Similar to most previously reported cases of NEC, the clinical symptoms and radiological findings of our patient were nonspecific. According to the descriptions of the series of 17 GB-LCNECs, abdominal pain (8/17, 47%) was the most common symptom. Other symptoms, including fever, jaundice, and weight loss, were also nonspecific. SCNEC and LCNEC were confirmed to be genetically similar and distinct from well-differentiated NETs [20]. LCNEC was thought to exhibit similar aggressive behavior and early metastasis compared with SCNEC [4]. Among the 17 GB-LCNECs described, nine (53%) were diagnosed with direct hepatic invasion, and eight (47%) were identified with metastasis in the lymph nodes, liver, or bone. Fortunately, our case showed no signs of liver invasion or distant metastasis, which may have been attributed to early detection.

Surgical resection, which has been determined to improve the prognosis of patients with NEC [21], is considered to be the main treatment for gallbladder NECs. The prognosis is very poor for patients with unresectable masses [22], although multimodal treatments, including chemotherapy and radiation therapy, have achieved good responses in some reports [7]. Follow-up results were reported for 13 of the 17. Among them, seven (54%) died of the disease in a median time of 14 months, while the other six patients exhibited disease-free survival (DFS) after 12 to 36 months of follow-up. Four surviving patients had some similar characteristics, such as small tumor size and no liver invasion or metastasis, and they had undergone radical surgery.
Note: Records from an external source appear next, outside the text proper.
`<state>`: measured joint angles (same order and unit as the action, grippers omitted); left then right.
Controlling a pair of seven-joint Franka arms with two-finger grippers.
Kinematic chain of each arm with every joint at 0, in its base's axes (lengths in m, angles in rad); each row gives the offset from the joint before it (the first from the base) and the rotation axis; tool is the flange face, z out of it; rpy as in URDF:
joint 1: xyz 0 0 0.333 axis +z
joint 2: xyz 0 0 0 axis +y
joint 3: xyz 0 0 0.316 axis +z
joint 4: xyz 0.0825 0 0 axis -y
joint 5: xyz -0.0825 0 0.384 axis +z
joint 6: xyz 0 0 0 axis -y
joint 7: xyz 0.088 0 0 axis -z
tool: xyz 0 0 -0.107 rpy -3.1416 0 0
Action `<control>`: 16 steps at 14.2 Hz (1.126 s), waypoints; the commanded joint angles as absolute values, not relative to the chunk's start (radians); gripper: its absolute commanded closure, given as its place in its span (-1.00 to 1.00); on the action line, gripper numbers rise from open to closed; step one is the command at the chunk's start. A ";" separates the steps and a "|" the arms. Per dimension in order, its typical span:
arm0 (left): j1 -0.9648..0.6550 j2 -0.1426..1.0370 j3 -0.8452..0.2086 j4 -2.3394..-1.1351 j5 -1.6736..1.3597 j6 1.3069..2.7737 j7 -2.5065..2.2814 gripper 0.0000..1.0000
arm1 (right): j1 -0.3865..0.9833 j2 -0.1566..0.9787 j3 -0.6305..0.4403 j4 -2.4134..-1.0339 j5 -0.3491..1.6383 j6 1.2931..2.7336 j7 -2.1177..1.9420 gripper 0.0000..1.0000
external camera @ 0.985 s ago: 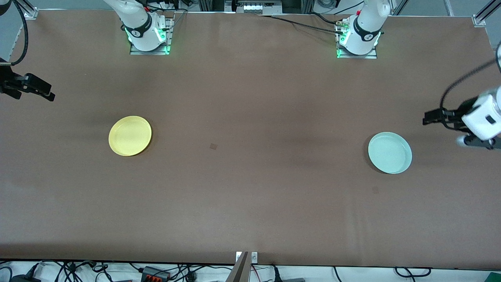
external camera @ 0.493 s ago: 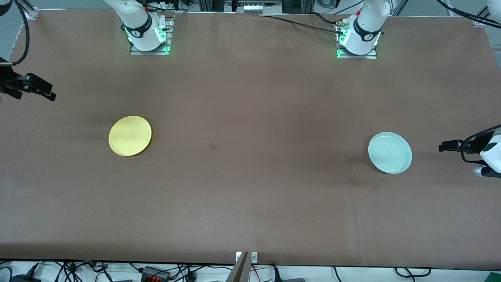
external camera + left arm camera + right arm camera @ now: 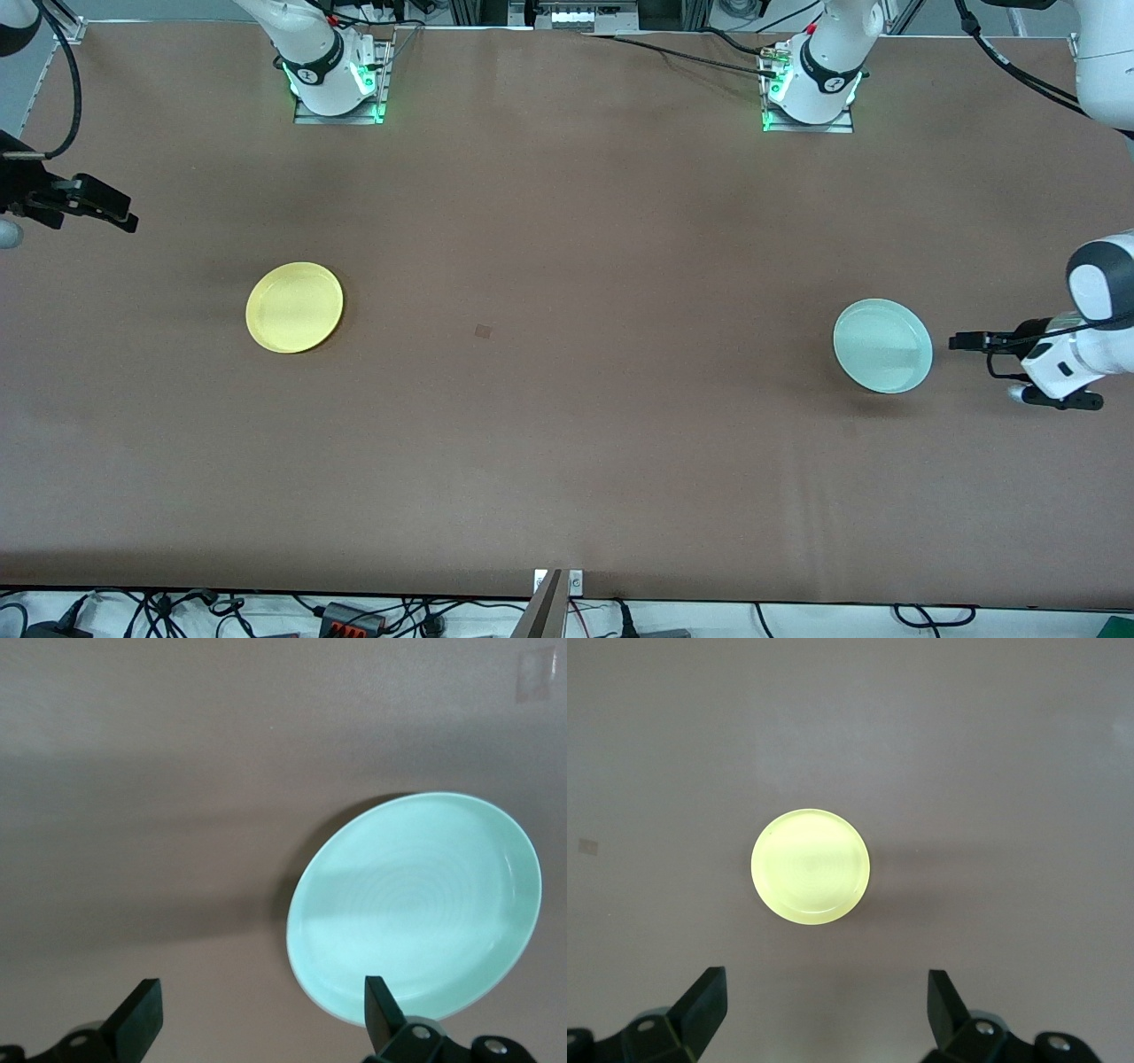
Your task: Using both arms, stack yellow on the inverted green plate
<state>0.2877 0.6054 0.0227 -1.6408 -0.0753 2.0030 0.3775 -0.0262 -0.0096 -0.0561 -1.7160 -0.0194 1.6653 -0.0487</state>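
Yellow-on-green stacking has not begun: both plates lie apart on the broad brown matte table [image 3: 567, 425], whose covering shows faint wrinkles near the front camera's edge. Two large white arms with black joint bands rise from bases along the edge farthest from the front camera.

The round, shallow, plain yellow plastic plate [image 3: 294, 307] rests rim-up toward the right arm's end of the table, about midway between the base edge and the front camera's edge. The round, shallow, pale mint-green plastic plate [image 3: 882, 346] of the same size lies rim-up toward the left arm's end, slightly nearer the front camera than the yellow one.

The left arm's black two-finger gripper [image 3: 961, 341] is low over the table just beside the green plate, between it and the left arm's end edge. The right arm's black two-finger gripper [image 3: 115, 215] is over the table near the right arm's end edge, well apart from the yellow plate.

Only the wrist views settle the fingers: the left gripper [image 3: 259, 1014] and right gripper [image 3: 827, 1005] are each spread wide, holding nothing. The left wrist view also reveals faint concentric rings on the green plate's [image 3: 416, 904] glossy floor, and the right wrist view a smooth sheen on the yellow plate [image 3: 811, 865].

A small dark square mark [image 3: 483, 331] sits between the plates.
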 commanded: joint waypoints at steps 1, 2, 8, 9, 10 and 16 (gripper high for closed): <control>0.321 0.574 0.011 -1.736 -0.178 2.082 0.414 -1.00 | -0.012 -0.008 -0.055 -1.726 -0.025 1.672 -0.057 -1.00; 0.319 0.578 0.011 -1.736 -0.179 2.085 0.422 -1.00 | -0.002 -0.006 -0.055 -1.726 -0.026 1.674 -0.046 -1.00; 0.321 0.630 0.011 -1.741 -0.179 2.163 0.532 -0.82 | 0.008 0.006 -0.055 -1.735 -0.028 1.678 -0.041 -1.00; 0.322 0.644 0.011 -1.741 -0.179 2.163 0.534 -0.61 | 0.008 0.006 -0.055 -1.735 -0.028 1.678 -0.041 -1.00; 0.325 0.656 0.011 -1.741 -0.179 2.163 0.534 -0.49 | 0.008 0.008 -0.055 -1.736 -0.028 1.680 -0.041 -1.00; 0.325 0.675 0.011 -1.732 -0.183 2.164 0.532 0.24 | 0.002 0.023 -0.055 -1.740 -0.028 1.672 -0.051 -1.00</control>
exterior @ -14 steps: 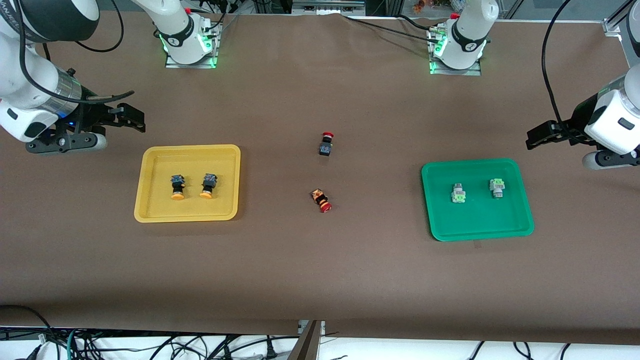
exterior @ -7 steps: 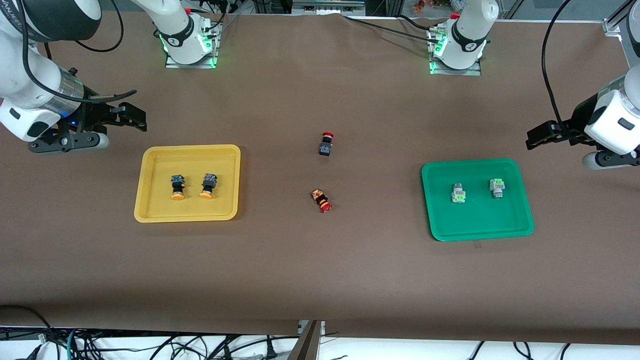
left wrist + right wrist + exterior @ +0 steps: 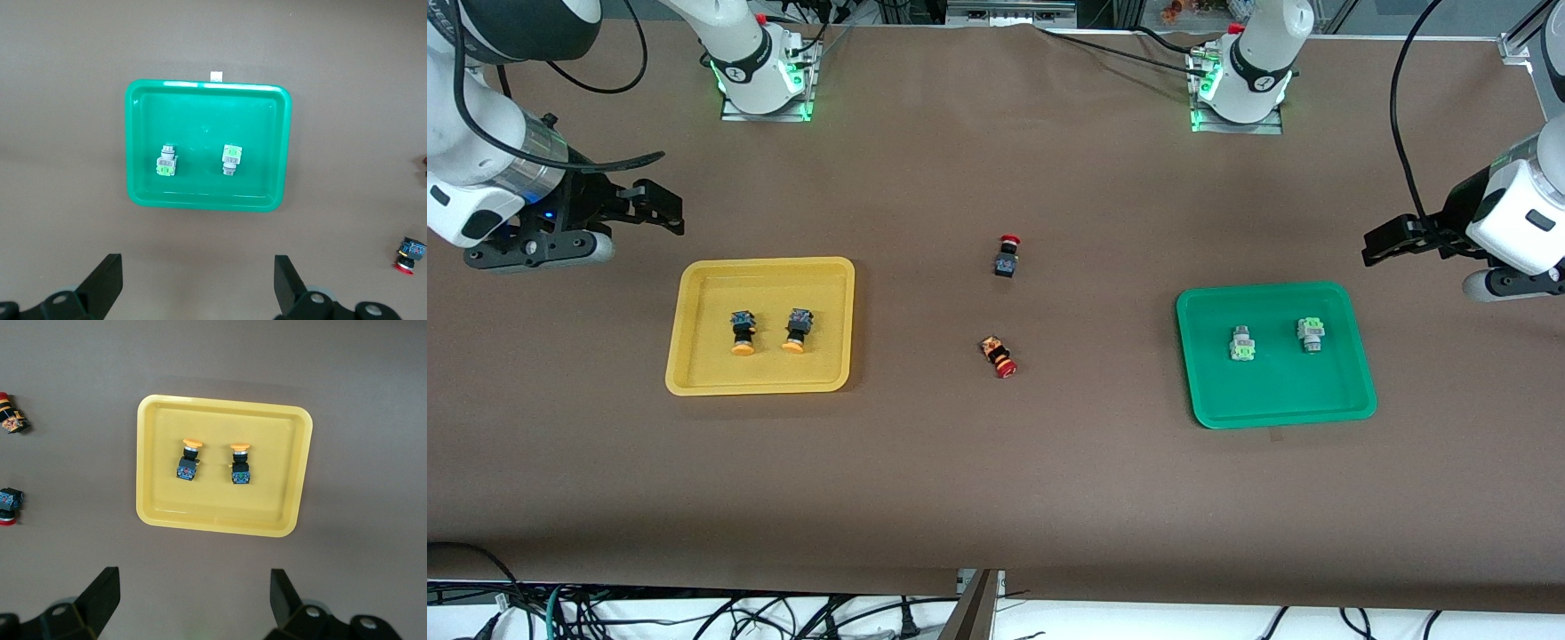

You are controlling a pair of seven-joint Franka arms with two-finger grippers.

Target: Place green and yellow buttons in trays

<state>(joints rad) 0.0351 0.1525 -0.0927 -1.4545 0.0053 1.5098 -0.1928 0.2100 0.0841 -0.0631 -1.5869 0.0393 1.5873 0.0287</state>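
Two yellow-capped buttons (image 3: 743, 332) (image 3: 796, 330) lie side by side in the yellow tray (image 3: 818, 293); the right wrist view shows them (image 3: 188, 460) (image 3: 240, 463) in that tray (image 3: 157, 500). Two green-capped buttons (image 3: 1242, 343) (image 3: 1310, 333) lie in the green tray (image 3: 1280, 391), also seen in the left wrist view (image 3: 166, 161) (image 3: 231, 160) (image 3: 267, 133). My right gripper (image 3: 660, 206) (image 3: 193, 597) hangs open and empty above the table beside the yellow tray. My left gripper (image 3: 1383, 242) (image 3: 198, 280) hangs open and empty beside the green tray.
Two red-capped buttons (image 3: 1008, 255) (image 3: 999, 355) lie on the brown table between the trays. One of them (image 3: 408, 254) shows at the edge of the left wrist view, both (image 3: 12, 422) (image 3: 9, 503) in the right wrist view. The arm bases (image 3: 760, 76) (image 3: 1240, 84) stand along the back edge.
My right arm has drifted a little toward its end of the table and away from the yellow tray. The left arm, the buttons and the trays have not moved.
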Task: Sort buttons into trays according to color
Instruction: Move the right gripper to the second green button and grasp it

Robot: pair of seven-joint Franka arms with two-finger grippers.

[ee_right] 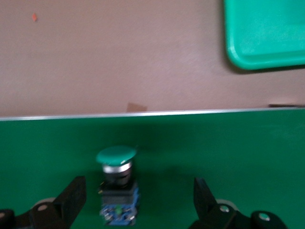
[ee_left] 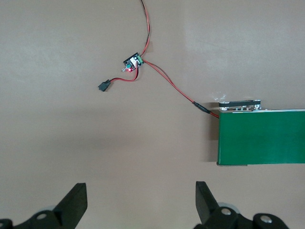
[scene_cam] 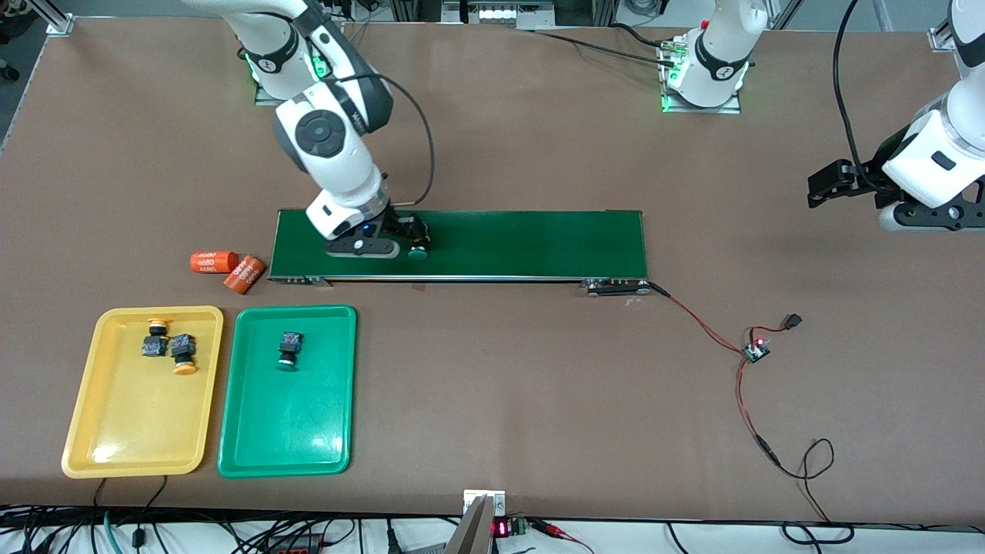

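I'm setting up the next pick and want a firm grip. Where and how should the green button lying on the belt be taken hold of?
Probably by its black blocky body, from straight above. The green button lies on its side on the belt, and the flat body sides suit the fingers better than the round cap. The open right gripper is over it, a finger on each side. The left gripper waits open.

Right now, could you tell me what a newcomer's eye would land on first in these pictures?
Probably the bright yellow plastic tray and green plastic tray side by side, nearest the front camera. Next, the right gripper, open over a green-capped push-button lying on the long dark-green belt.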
The other two successful treatments for patients with liver invasion or lymph node metastasis mainly rely on extended surgery with hepatectomy and lymph node dissection. The presence of the adenocarcinoma phenotype is thought to indicate poor prognosis [2]. However, we could not make a similar conclusion according to this series of the 17 GB-LCNECs.

Conclusions

LCNEC of the gall bladder is extremely rare and is usually present along with other carcinoma types, such as adenocarcinoma, as determined histologically. The patient prognosis is poor overall, but early detection with complete resection may result in a relatively good prognosis.

Consent

Written informed consent was obtained from the patient for publication of this case report and any accompanying images. A copy of the written consent is available for review by the editor of this journal.